EVERETT — City officials are in crisis mode after learning about yet another multimillion-dollar hurdle in balancing the city’s budget.
The city payroll is projected to cost $3 million more than expected in 2012. That’s on top of a $10 million projected gap that officials were struggling to
The unexpected additional expense emerged last month when the city received the annual Consumer Price Index number.
The index, a measure of prices paid for a market basket of goods and services, had shot up 3.15 percent since last year. The city had prepared a budget based on a 1 percent increase.
A thousand city employees represented by six unions have contracts stipulating a cost-of-living bump tied to the index.
“We thought we could see the light at the end of the tunnel,” said Debra Bryant, Everett’s chief financial officer. “Then the CPI came in and hit us like a boulder from the sky.”
Mayor Ray Stephanson had a solution: He asked all city employees, including those represented by unions, to forgo cost-of-living raises next year. He approached union leaders quietly in a meeting July 25 to talk about it.
The idea didn’t go over well with union leaders, who say the idea was presented on short notice and with no room for discussion.
Leaders of the six unions sent the mayor a letter, stating they were ready “to meet with the city to explore cost savings ideas.” Without any opportunity to talk about other ideas, they had “no choice but to respond in the negative.”

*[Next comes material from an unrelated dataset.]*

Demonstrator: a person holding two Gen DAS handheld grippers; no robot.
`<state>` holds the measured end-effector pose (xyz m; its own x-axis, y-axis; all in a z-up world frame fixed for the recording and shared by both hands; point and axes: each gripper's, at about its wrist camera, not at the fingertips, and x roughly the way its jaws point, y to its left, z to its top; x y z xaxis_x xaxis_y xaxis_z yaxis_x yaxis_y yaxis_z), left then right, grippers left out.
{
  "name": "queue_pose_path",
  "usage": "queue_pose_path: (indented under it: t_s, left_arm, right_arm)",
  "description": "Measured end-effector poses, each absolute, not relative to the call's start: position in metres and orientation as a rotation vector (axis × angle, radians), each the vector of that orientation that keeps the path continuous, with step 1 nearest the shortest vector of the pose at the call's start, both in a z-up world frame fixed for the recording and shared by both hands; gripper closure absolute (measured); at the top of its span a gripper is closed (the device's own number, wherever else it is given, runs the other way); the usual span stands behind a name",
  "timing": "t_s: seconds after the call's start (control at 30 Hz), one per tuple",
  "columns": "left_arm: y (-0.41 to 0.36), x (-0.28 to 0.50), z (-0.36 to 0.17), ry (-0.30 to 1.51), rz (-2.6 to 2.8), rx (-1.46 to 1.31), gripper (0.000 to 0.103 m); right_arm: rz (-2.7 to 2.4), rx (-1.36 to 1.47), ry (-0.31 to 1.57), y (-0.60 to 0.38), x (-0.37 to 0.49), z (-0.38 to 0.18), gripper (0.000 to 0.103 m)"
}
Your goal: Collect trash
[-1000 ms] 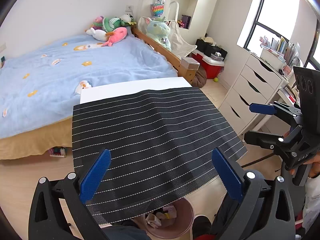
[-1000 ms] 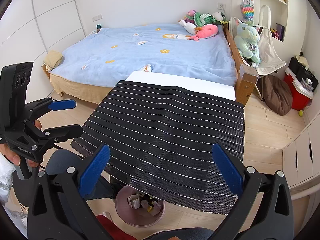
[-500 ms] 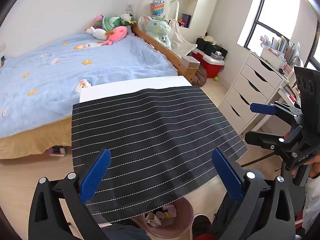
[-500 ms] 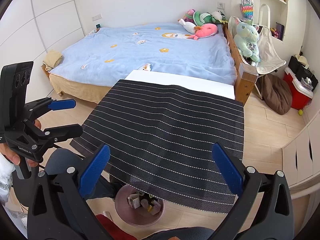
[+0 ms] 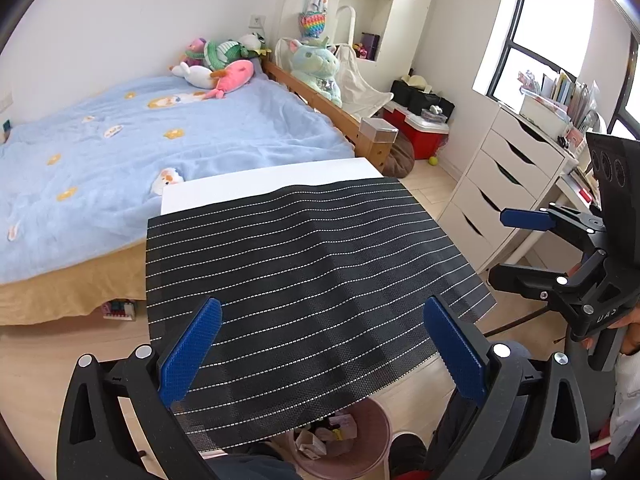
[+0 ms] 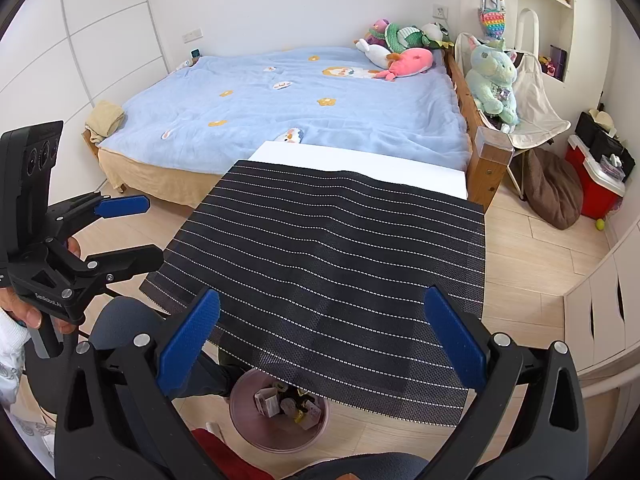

The nearly 500 members of Everett Municipal Employees Local 113, part of the American Federation of State, County and Municipal Employees, want to talk about furloughs or other cost-saving measures, said Darrell Stuart, president of the union.
“I don’t think what he’s asking is unreasonable, given the economy,” he said. “It’s just the way he was asking. He didn’t seem willing to explore other alternatives.”
Some of the employees in his union also wondered why the city couldn’t have better forecast the Consumer Price Index, Stuart said.
Now city officials are scrambling to put together a proposed balanced budget, something that by state law must be in front of the City Council next month. That’s the reason, the mayor said, he gave unions such short notice.
In May, the city projected $110 million in revenue and $121 million in expenditures in 2012.
Department heads are hoping to spend $2.5 million less than originally budgeted this year, which can be put toward next year’s budget, Bryant said. The city also is proposing to again defer contributing to the city employee pension fund. Everett is ahead of schedule in meeting that obligation. That should save between $4 million and $5 million.
The mayor wrote city employees a memo last week detailing the situation and asking for cost-saving ideas.
“Over the past few years, unlike many city governments around the state, we have been able to minimize the recession’s impact on our residents and employees,” he wrote. “Rather than deep service cuts, furloughs and layoffs, we have maneuvered through the downturn thus far through attrition, deferrals and efficiency-related cost-saving measures.”
In the letter, the mayor told workers that he wants to avoid the “damaging impact” that layoffs would have on city employees and their families. He added that he can’t promise that there won’t be layoffs.